A different perspective on Boundary Testing
The book ‘Boundaries after a pathological relationship‘ by Adele Birch has a load of practical advice on boundaries in relationships. As Trish Khoo who recommended it to me said: “even if you don’t think you’ve had a pathological relationship, this is a good guide to setting and enforcing personal boundaries”, and it is. It’s full of practical advice and tips on understanding, setting and managing boundaries.
This book applies to work too. Setting boundaries is vital to maintain healthy relationships within your workplace. Thinking about and setting boundaries between yourself, your peers, business partners, your managers and if you’re in a leadership position, people who report to you, will help you better cope when one of these boundaries is violated.
When you are a sole specialist on a team, as testers frequently are this becomes even more important. Because unless your team works hard at creating a safe team environment, speaking up as a minority can be difficult and costly. It can be hard to be heard in a retro when your dot has to work against 7 other collective dots focused on other priorities.
Work has other challenges too. We are all familiar with the ‘delegator’ who happily shoves responsibility onto other’s shoulders as if its the most natural place for it to reside (it isn’t).Without clear boundaries, many are likely to take on responsibilities that are not actually theirs. There’s and old but wonderful book called the One Minute Manager meets Monkey recommended to me by Graham Lea on this topic. Worth a read if you’re can’t understand why you seem to have too much on your plate.

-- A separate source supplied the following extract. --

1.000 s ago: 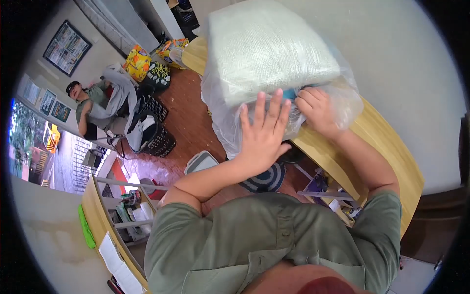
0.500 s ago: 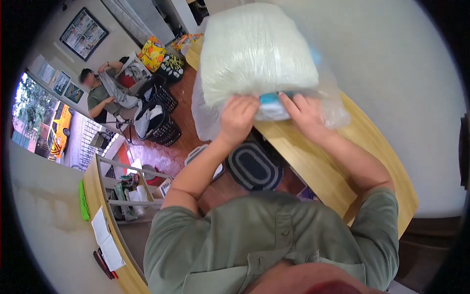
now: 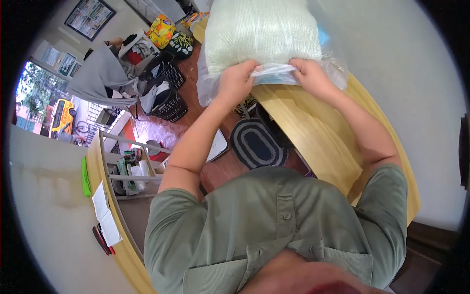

Without firm boundaries, you can end up carrying the workload, while your team pats themselves on the back at the consistent work flow produced.
The book describes different types of boundaries you might want to consider with examples of what these might be. One exercise is to describe the personalities and traits of your ideal partner. This probably isn’t that useful for a work relationship, we don’t get to pick and chose who we work with. Instead of thinking of one partner, replace it with company values. Know what you will or will not tolerate in a working relationship.
At some point in your working career some one will intentionally or unintentionally cross one of your boundaries. Knowing what they are, and what you are prepared to tolerate (and not tolerate) will prevent feelings of violation and powerlessness. Being able to uphold your boundaries can be frightening for many of us, but when you manage it (and I believe you will) it’s empowering and liberating.
It doesn’t mean that you will be impervious to boundaries being broken. In my experience, some boundaries can only be discovered after being crossed. We are after human, and our boundaries will probably shift as we journey through life. Hopefully, though with a little bit of practise, you will find it easier to maintain healthy boundaries and move to building solid team relationships.
I’ll leave you with a mindmap of the lessons I learned from this book and applied to the work context.
Proviso: I’m not an expert in this field by any means. I’ve written this post based on my own work experiences and the advice may not relate in any way to your context.